Saturday, September 8, 2012

Personal victories

I did it. I made the phone call I've been avoiding for so long. I have an appointment with a therapist a week from Tuesday. I feel good about it. Optimistic and proud of myself. Two things I can't recall feeling at all in the last several months or more. It needed to be done. Ada and I had a very, very rough morning on Thursday, and I felt sick to my stomach most of the day about how my depression is affecting her. The enormous personal responsibility I feel to get help for her sake maybe more than my own drove me to pick up the phone. And my mother begging me to do it helped too. I hate when she is constantly worried sick about me. That's part of my character too-I just can't stand causing stress in anyone else. I will always absorb it all myself first, of I can. But lately I've been leaning on my mom a lot when things are really bad in my head and she has been carefully trying to push me to seek professional help. It's become clear that I'm still suffering postpartum depression on addition to anxiety and oc tendencies. Those things I've dealt with even before I ever had Ada. But since having her, I haven't ever really felt like myself again. 

Before Ryan and I got married, I went to therapy for a couple months to try and work out some trust and relationship issues I had because of my family. Some of it helped, but thinking back on it now, I realize clearly two things. One, I hadn't become aware yet of all the things in my brain and behavior contributing to my constant unhappiness which require professional assistance. I am aware of a ton more of them now. I'm also about 6 or 7 years older and wiser now.
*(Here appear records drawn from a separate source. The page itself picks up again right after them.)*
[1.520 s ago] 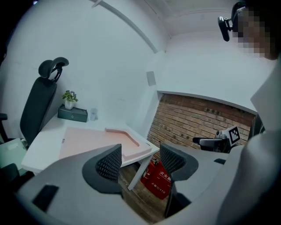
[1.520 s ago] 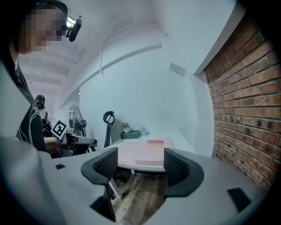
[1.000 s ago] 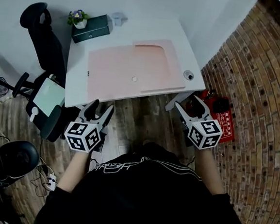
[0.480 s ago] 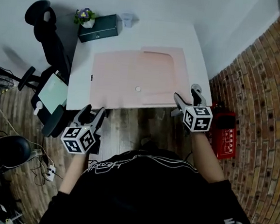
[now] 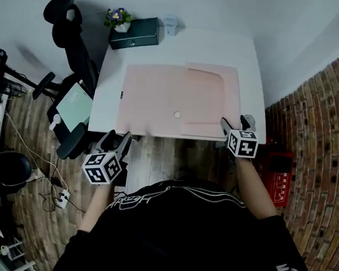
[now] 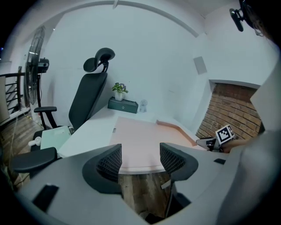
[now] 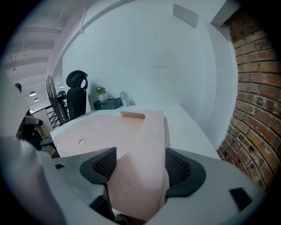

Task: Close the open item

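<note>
Pink folder flap (image 7: 147, 127) looks thin and bendy; pinch its edge, lying between the right gripper's (image 7: 138, 166) spread jaws by the desk's (image 7: 189, 121) near edge

You had a pale pink folder (image 5: 155, 98) lying flat and open across the white surface (image 5: 183, 44), with a small round snap (image 5: 177, 114) near its front edge. Its flap (image 5: 211, 100) lay unfolded to the right, slightly raised, its near end between your right tool's (image 7: 139, 169) parted jaws.
</note>
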Demonstrator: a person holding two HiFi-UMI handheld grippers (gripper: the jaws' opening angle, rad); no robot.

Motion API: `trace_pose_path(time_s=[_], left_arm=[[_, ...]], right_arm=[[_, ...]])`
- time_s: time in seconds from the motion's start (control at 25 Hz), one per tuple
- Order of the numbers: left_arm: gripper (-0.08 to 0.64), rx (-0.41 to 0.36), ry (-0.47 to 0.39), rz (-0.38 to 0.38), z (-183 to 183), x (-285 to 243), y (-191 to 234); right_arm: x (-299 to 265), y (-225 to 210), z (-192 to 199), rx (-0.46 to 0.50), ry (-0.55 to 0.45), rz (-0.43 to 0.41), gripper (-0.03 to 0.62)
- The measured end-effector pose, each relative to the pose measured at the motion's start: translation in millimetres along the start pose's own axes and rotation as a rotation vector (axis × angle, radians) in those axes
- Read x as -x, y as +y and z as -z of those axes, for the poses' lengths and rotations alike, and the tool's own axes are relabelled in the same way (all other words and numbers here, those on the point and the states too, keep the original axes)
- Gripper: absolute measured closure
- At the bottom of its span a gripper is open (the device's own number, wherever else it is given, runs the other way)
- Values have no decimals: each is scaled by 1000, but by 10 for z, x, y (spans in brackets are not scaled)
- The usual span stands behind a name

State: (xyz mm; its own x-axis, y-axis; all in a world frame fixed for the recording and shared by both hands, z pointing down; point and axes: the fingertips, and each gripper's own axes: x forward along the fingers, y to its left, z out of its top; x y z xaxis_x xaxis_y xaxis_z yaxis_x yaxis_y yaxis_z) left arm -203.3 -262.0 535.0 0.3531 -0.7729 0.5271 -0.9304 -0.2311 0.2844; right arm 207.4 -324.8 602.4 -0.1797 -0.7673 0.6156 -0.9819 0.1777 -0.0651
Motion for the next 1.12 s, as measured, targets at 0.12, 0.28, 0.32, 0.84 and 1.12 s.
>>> trace_pose_path(time_s=[0.12, 0.28, 0.32, 0.84, 1.12], left_arm=[[284, 32, 9, -18, 71, 2, 70], [284, 54, 14, -37, 110, 8, 147], [284, 55, 17, -41, 127, 12, 163], [284, 110, 97, -80, 522, -41, 361], [284, 171, 151, -143, 784, -142, 708]], right_arm=[[-19, 12, 30, 29, -1, 13, 264], [-26, 15, 32, 37, -14, 26, 265], [-24, 19, 38, 40, -14, 27, 265], [115, 74, 173, 86, -13, 4, 265], [138, 107, 197, 90, -5, -3, 265]])
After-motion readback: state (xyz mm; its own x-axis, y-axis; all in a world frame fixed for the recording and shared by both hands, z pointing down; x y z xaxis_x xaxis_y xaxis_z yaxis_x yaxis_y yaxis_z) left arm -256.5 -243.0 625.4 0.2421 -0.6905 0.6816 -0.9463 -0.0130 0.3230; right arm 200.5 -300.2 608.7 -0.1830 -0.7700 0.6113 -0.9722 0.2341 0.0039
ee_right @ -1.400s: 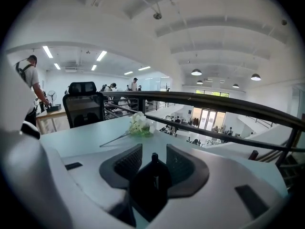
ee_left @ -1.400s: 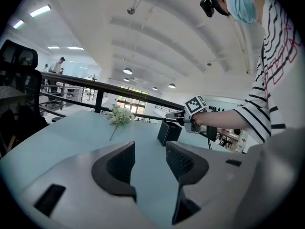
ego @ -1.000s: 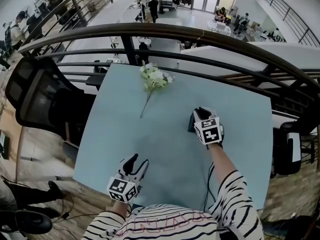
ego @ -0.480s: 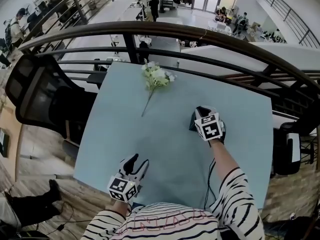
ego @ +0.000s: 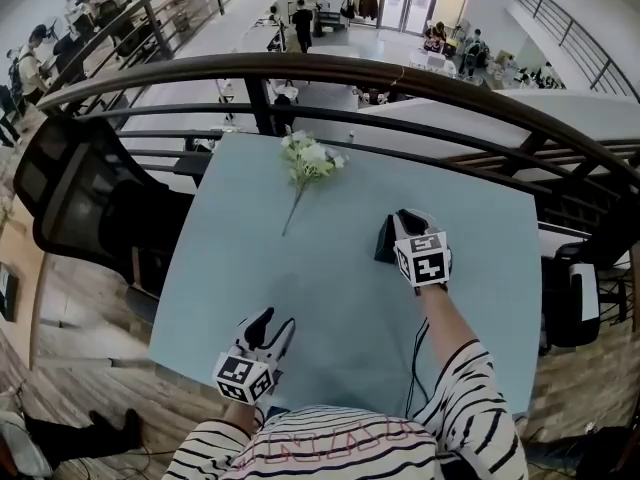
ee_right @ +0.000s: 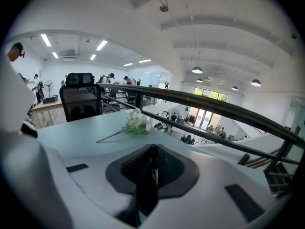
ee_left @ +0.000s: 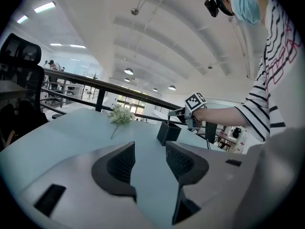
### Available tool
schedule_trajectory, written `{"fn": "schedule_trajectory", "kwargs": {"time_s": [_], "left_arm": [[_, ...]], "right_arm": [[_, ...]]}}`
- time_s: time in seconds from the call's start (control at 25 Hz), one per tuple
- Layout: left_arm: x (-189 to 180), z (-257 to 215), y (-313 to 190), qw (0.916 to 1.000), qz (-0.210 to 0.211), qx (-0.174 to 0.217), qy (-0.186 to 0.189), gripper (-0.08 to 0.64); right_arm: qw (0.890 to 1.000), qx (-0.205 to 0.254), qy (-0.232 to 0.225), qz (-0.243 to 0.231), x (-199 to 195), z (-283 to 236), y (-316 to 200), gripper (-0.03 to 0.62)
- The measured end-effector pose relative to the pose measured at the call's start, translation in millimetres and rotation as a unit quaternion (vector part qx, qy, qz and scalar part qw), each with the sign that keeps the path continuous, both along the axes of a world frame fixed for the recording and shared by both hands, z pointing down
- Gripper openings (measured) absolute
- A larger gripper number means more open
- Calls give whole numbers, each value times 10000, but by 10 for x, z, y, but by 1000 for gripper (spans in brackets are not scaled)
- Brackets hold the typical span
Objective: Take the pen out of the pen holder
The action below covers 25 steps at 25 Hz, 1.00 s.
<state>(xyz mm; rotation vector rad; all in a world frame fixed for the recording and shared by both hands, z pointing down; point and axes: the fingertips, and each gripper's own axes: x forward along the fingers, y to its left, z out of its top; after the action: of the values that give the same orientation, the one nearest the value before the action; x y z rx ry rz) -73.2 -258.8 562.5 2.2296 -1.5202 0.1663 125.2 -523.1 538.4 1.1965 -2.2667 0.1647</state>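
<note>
From the head view, the person's right forearm reaches out over the right half of the pale blue-grey table (ego: 320, 298). The right gripper (ego: 402, 226) hangs nose-down directly over the small black square pen holder (ego: 384, 240). The left gripper (ego: 275, 323) rests low by the near edge and points toward the far edge. A bunch of white flowers on a long stem (ego: 310, 158) lies by the middle of the far edge.

In the left gripper view, that gripper's dark pads stand apart, with only bare tabletop between them. Beyond them the right gripper tips down over the holder. A thin dark pen (ee_left: 168, 120) stands upright under its tip, lower end at the holder's open mouth. I cannot tell whether it is clear of the holder, or what else is inside.

In the right gripper view, the jaws have just been closing and now clamp the slim black pen between the ribbed pads. Its long axis runs straight up and down.
</note>
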Motion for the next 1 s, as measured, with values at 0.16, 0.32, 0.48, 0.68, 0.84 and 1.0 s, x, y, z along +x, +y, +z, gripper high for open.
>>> {"fn": "schedule_trajectory", "kwargs": {"time_s": [0.16, 0.32, 0.48, 0.68, 0.84, 1.0], "left_arm": [[38, -69, 37, 9998, 147, 122, 13, 183], [107, -160, 60, 9991, 329, 261, 13, 182], [132, -265, 84, 9979, 506, 414, -19, 181], [126, -390, 150, 9953, 790, 544, -93, 181], [96, -427, 249, 9931, 1000, 594, -119, 150], [70, -465, 310, 9901, 1242, 650, -116, 88]], "right_arm": [[9991, 261, -345, 54, 49, -330, 188, 58], [9962, 573, -637, 150, 170, -684, 425, 58], [9915, 858, -911, 342, 308, -973, 699, 58], [9849, 1109, -1166, 639, 438, -1193, 1085, 58], [9798, 1167, -1353, 902, 491, -1210, 1423, 58], [9753, 1133, -1473, 1195, 533, -1144, 1752, 58]]}}
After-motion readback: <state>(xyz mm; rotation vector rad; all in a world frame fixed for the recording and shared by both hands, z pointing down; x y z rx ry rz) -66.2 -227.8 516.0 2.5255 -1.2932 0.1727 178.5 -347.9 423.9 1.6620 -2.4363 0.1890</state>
Secondly, I wasn't truly ready to open myself up then and accept the help I truly needed. I am now. So ready. In fact I don't know where to start when I get there. The embarrassment and reservations are gone now. I just desperately want relief and a brighter future. I need confidence that I can raise my daughter well, and not hurt her because of my own mental health issues. I want to sleep again without battling the relentless and rambling thoughts.    

This is the first step. And just having it behind me now has left me with more calm than I've felt in nearly 6 months. I think things are going to be okay. And I'm willing to work my ass off for that.